### DIRECTIONS
Verbatim copy without images: return all of the data as it stands.
┄┄┄┄┄┄┄┄┄┄
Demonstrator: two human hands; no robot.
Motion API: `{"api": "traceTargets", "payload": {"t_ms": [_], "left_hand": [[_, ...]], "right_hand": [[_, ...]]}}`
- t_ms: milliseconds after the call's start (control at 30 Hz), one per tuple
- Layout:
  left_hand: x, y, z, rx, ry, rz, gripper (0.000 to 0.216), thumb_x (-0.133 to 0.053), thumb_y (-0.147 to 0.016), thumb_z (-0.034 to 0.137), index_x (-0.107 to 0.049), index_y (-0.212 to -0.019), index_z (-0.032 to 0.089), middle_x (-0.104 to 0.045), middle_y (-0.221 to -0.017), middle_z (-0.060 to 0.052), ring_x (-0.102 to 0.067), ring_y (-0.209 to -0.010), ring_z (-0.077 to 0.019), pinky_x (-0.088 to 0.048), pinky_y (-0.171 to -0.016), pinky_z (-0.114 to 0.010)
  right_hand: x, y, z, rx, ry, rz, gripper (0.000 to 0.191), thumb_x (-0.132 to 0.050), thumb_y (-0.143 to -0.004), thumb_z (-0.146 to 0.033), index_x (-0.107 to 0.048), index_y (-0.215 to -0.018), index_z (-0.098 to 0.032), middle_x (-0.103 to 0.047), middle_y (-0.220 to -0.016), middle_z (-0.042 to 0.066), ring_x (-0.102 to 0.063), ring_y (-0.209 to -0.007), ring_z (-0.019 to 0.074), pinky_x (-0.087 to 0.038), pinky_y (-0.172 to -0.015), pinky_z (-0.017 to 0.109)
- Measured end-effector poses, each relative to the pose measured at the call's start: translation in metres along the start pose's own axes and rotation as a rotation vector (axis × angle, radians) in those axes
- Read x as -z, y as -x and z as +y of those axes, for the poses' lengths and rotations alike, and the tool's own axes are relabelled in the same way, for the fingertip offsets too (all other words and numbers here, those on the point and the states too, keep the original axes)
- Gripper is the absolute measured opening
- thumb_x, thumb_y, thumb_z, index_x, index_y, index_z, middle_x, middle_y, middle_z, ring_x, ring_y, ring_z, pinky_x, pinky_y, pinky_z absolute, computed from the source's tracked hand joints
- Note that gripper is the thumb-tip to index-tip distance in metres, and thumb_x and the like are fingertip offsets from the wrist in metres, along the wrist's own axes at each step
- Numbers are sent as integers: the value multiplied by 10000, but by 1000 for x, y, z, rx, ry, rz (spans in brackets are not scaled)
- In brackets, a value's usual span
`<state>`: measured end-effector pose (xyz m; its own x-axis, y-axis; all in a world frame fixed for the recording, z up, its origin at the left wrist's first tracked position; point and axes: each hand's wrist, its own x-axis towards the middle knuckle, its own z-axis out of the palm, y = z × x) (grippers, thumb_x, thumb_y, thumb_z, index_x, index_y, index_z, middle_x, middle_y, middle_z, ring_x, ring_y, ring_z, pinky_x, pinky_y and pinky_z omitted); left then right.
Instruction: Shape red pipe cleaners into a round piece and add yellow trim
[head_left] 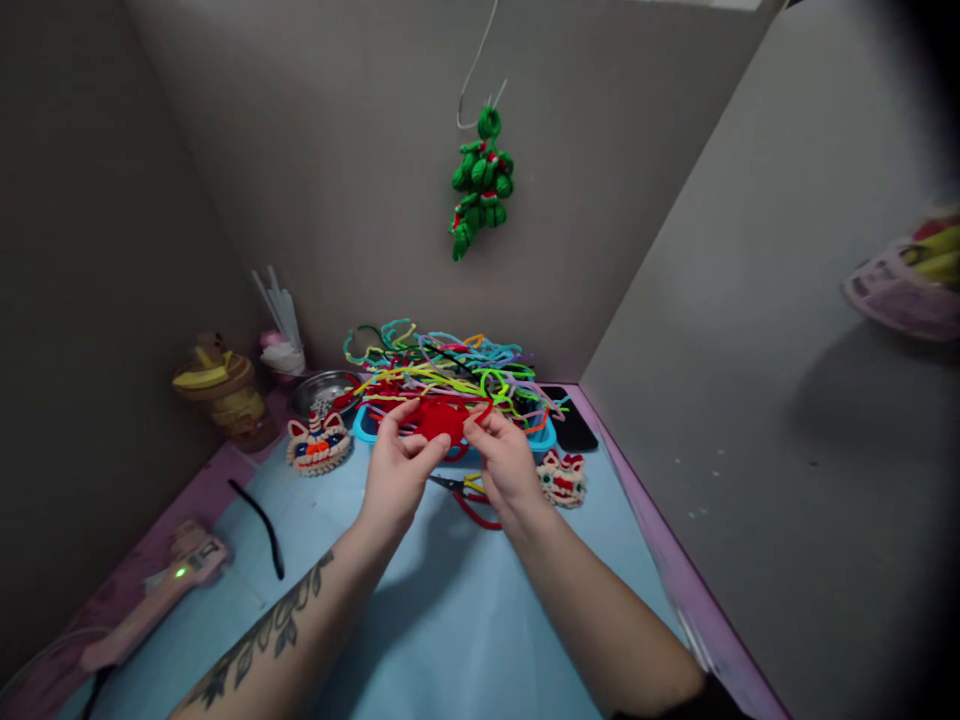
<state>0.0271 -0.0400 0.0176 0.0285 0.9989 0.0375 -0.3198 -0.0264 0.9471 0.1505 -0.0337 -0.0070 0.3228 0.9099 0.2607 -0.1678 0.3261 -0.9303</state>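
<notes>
My left hand (405,455) pinches a red fuzzy piece (438,420), apparently made of pipe cleaner, between thumb and fingers. At its right side, the closed fingertips of my right hand (501,452) grip a red pipe cleaner (480,411) that seems to join the piece. Both hands are raised over the table's blue cover (450,610). Below them lie scissors (459,485) with yellow-and-red handles, partly hidden by my right hand. Just behind, a blue basket (365,428) is heaped with pipe cleaners (480,370) in many colours.
Two lion-like pipe-cleaner faces (319,445) (562,478) flank the basket. A metal bowl (322,392) and a phone (574,420) lie beside it. To the left are a black strip (259,525) and a pink glue gun (169,590). A green ornament (482,185) hangs above.
</notes>
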Motion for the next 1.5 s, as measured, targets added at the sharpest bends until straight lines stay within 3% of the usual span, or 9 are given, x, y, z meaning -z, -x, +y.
{"api": "traceTargets", "payload": {"t_ms": [100,233,300,500,733,1100,1267,1400,1500], "left_hand": [[2,-3,1,34,4,10,776,-816,-578,306,-444,-1236,129,-625,-556,45,-588,-535,-105,-425,-598,-201],[6,-7,2,24,8,14,832,-809,-589,318,-406,-1291,129,-685,-656,-1,-601,-567,-110,-425,-604,-210],[6,-7,3,13,-19,2,864,-800,-595,314,-378,-1328,136,-669,-634,18,-606,-566,-119,-432,-609,-223],[8,-8,5,-85,-153,-13,891,-786,-602,262,-348,-1370,154,-608,-587,64,-590,-571,-111,-430,-594,-207],[12,-9,2,-90,-181,-51,947,-792,-598,272,-298,-1402,186,-685,-768,-1,-617,-631,-115,-467,-639,-228],[7,-5,3,-126,-132,-2,824,-773,-618,257,-359,-1324,165,-651,-661,36,-604,-596,-98,-455,-607,-197],[10,-6,1,-160,-162,-47,793,-754,-649,256,-363,-1336,182,-626,-637,46,-566,-530,-87,-424,-534,-185],[12,-6,3,-169,-251,-86,899,-754,-667,271,-273,-1421,186,-668,-706,9,-634,-652,-134,-472,-641,-230],[16,-8,6,-248,-322,-37,809,-712,-726,290,-293,-1410,185,-679,-767,-12,-652,-741,-159,-480,-733,-278]], "right_hand": [[0,-1,0,-29,-3,-37,260,-702,-700,-414,-616,-621,-182,-611,-815,23,-570,-793,170,-486,-817,348],[1,2,-3,31,132,-131,196,-708,-707,-382,-694,-775,-198,-563,-1160,76,-542,-1117,227,-433,-962,356],[1,3,-2,51,193,-126,169,-717,-699,-351,-695,-767,-198,-536,-1203,87,-522,-1169,240,-404,-1003,366],[0,3,1,43,208,-49,192,-691,-715,-349,-626,-638,-185,-542,-1138,82,-529,-1143,241,-357,-1029,379],[1,-1,4,16,78,39,208,-657,-728,-371,-592,-669,-182,-513,-1198,84,-511,-1128,220,-399,-973,344],[-3,6,0,55,174,2,174,-629,-767,-327,-597,-671,-186,-490,-1211,91,-465,-1203,224,-335,-1058,365],[-4,7,4,56,69,-94,167,-662,-758,-342,-705,-842,-203,-535,-1221,77,-492,-1185,223,-356,-1056,373],[-4,5,1,18,-34,-62,169,-674,-745,-325,-724,-849,-201,-616,-1122,64,-536,-1099,218,-393,-1025,383],[0,0,-4,-11,-125,-35,182,-663,-745,-320,-725,-873,-206,-651,-1079,59,-564,-1040,223,-414,-997,406]]}}
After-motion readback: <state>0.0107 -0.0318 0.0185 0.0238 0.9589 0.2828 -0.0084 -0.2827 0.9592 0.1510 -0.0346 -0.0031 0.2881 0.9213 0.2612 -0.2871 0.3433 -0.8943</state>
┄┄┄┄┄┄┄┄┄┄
### SOLUTION
Demonstrator: two human hands; no robot.
Motion API: `{"api": "traceTargets", "payload": {"t_ms": [_], "left_hand": [[_, ...]], "right_hand": [[_, ...]]}}`
- t_ms: milliseconds after the call's start (control at 30 Hz), one per tuple
- Layout:
  left_hand: x, y, z, rx, ry, rz, gripper (0.000 to 0.216), thumb_x (-0.133 to 0.053), thumb_y (-0.147 to 0.016), thumb_z (-0.034 to 0.137), index_x (-0.107 to 0.049), index_y (-0.212 to -0.019), index_z (-0.032 to 0.089), middle_x (-0.104 to 0.045), middle_y (-0.221 to -0.017), middle_z (-0.060 to 0.052), ring_x (-0.102 to 0.067), ring_y (-0.209 to -0.010), ring_z (-0.077 to 0.019), pinky_x (-0.088 to 0.048), pinky_y (-0.171 to -0.016), pinky_z (-0.114 to 0.010)
  right_hand: x, y, z, rx, ry, rz, gripper (0.000 to 0.191), thumb_x (-0.132 to 0.050), thumb_y (-0.143 to -0.004), thumb_z (-0.146 to 0.033), index_x (-0.107 to 0.048), index_y (-0.215 to -0.018), index_z (-0.098 to 0.032), middle_x (-0.103 to 0.047), middle_y (-0.220 to -0.016), middle_z (-0.042 to 0.066), ring_x (-0.102 to 0.063), ring_y (-0.209 to -0.007), ring_z (-0.019 to 0.074), pinky_x (-0.087 to 0.038), pinky_y (-0.172 to -0.015), pinky_z (-0.017 to 0.109)
- Measured end-effector poses, each relative to the pose measured at the call's start: translation in metres along the start pose's own axes and rotation as a rotation vector (axis × angle, radians) in those axes
- Read x as -z, y as -x and z as +y of those axes, for the poses' lengths and rotations alike, and the tool's own axes are relabelled in the same way, for the fingertip offsets too (all other words and numbers here, those on the point and the states too, keep the original axes)
- Gripper is the absolute measured opening
- thumb_x, thumb_y, thumb_z, index_x, index_y, index_z, middle_x, middle_y, middle_z, ring_x, ring_y, ring_z, pinky_x, pinky_y, pinky_z absolute, computed from the source's tracked hand joints
- Note that gripper is the thumb-tip to index-tip distance in metres, and thumb_x and the like are fingertip offsets from the wrist in metres, along the wrist's own axes at each step
- Numbers are sent as integers: the value multiplied by 10000, but by 1000 for x, y, z, rx, ry, rz (spans in brackets are not scaled)
- In brackets, a value's usual span
`<state>`: measured end-effector pose (xyz m; its own x-axis, y-axis; all in a world frame fixed for the recording, z up, its origin at the left wrist's first tracked position; point and axes: each hand's wrist, its own x-axis towards the middle knuckle, its own z-axis out of the palm, y = z × x) (grippers, thumb_x, thumb_y, thumb_z, index_x, index_y, index_z, middle_x, middle_y, middle_z, ring_x, ring_y, ring_z, pinky_x, pinky_y and pinky_z omitted); left then right.
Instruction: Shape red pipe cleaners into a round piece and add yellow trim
[head_left] 
<state>0.0271 -0.0400 0.0176 0.0285 0.9989 0.0375 -0.3198 -0.0264 0.9471 0.1505 -0.0337 -0.0070 0.3228 0.9099 0.2607 -0.1678 0.3261 -0.9303</state>
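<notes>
My left hand (405,455) pinches a red fuzzy piece (438,420), apparently made of pipe cleaner, between thumb and fingers. At its right side, the closed fingertips of my right hand (501,452) grip a red pipe cleaner (480,411) that seems to join the piece. Both hands are raised over the table's blue cover (450,610). Below them lie scissors (459,485) with yellow-and-red handles, partly hidden by my right hand. Just behind, a blue basket (365,428) is heaped with pipe cleaners (480,370) in many colours.
Two lion-like pipe-cleaner faces (319,445) (562,478) flank the basket. A metal bowl (322,392) and a phone (574,420) lie beside it. To the left are a black strip (259,525) and a pink glue gun (169,590). A green ornament (482,185) hangs above.
</notes>
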Motion for the next 1.5 s, as measured, targets added at the sharpest bends until straight lines stay within 3% of the usual span, or 9 are given, x, y, z meaning -z, -x, +y.
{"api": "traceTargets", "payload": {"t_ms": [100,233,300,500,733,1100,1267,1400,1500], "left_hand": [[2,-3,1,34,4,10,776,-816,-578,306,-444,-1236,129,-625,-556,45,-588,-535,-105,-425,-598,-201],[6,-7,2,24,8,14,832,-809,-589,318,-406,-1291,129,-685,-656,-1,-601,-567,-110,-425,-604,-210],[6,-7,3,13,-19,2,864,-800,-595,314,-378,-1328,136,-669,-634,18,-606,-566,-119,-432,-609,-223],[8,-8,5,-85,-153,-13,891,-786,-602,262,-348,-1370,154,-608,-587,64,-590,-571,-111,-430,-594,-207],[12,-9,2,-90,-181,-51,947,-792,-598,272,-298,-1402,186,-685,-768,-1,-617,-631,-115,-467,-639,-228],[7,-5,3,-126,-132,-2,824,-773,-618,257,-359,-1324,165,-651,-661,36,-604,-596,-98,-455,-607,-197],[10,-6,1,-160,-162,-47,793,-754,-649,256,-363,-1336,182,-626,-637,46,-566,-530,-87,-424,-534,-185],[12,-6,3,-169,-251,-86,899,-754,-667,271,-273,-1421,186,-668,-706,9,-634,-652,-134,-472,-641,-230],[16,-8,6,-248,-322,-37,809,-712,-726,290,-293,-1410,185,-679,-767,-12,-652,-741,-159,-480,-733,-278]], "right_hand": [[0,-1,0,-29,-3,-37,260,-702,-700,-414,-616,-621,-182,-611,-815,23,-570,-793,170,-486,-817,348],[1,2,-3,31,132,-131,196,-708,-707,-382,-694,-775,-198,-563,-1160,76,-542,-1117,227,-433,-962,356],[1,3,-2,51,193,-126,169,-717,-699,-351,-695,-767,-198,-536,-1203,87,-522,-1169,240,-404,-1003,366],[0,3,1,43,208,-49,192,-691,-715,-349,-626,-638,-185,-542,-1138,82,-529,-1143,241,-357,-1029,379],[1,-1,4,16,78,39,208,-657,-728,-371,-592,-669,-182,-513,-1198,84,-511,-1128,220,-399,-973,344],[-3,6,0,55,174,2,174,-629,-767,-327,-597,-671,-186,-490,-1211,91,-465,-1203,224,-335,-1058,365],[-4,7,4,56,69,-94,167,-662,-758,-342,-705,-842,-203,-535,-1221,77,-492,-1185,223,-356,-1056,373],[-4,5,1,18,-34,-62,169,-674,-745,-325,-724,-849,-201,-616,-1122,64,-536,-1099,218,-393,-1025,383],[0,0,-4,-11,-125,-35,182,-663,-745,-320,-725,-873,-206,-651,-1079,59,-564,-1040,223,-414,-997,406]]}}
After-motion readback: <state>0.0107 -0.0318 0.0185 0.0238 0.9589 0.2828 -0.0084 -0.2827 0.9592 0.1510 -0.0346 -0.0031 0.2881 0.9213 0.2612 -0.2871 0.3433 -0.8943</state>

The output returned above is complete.